Released on CRAN 2016-05-26.

This release includes the incorporation of suggestions made by reviewers of the manuscript submitted to Molecular Ecology Resources.

  • added is.het() to identify heterozygotes in a matrix of genotypes.
  • Fixed one-off error in vcfR2DNAbin where a variant one position beyond the locus would attempt to be included but threw an error.
  • Added examples to VCF input and output.
  • Added vcfR_test as lightweight test VCF data.
  • Changed chromR@name to chromR@names for consistency with other R objects.
  • Added AD_frequency calculates allele frequencies from matrices of AD data.
  • read.vcfR() handles VCF data with no GT region (ala LoFreq).
  • gt2alleles handles missing data ('.').
  • read.vcfR() checks for and removes carriage returns (Windows).
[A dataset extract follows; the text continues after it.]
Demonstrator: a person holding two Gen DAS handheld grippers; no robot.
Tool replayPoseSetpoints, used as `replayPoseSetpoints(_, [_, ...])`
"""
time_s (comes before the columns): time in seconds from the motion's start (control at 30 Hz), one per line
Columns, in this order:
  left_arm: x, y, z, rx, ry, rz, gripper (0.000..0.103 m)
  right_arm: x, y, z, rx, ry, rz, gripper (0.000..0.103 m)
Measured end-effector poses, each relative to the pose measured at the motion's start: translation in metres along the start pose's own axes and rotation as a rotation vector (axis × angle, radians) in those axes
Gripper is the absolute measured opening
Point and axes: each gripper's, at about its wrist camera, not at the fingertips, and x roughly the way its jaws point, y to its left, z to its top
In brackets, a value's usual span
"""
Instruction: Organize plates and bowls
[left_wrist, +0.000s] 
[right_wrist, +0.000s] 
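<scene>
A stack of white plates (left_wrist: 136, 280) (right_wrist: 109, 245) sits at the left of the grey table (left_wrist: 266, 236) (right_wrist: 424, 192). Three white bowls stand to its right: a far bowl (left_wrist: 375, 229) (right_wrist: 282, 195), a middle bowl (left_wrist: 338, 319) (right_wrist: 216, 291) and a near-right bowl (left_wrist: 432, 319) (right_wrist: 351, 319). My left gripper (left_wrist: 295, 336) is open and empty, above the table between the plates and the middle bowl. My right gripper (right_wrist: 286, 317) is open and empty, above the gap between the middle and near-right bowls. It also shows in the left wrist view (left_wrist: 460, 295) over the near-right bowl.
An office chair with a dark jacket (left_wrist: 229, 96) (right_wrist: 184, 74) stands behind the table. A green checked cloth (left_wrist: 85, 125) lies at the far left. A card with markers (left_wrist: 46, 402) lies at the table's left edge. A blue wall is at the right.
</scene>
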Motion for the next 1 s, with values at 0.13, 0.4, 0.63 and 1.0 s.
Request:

  • vcfR2DNAbin converts 'NA' to 'n' prior to conversion to DNAbin.
  • chromR2vcfR implements use.mask.
  • extract.gt() converts "." to NA.
  • Added tidyr compatibility - thank you Eric Anderson!
  • write.vcf() now uses mask = TRUE.
  • maf() provides counts and frequency for the minor (or other) allele.
  • create.chromR() now handles instances with no seq and the annotation position exceeds the greatest VCF POS.
  • read.vcfR() now handles tilde expansion.
  • addID() populates the non-missing values in the ID column of VCF data by concatenating the chromosome and position.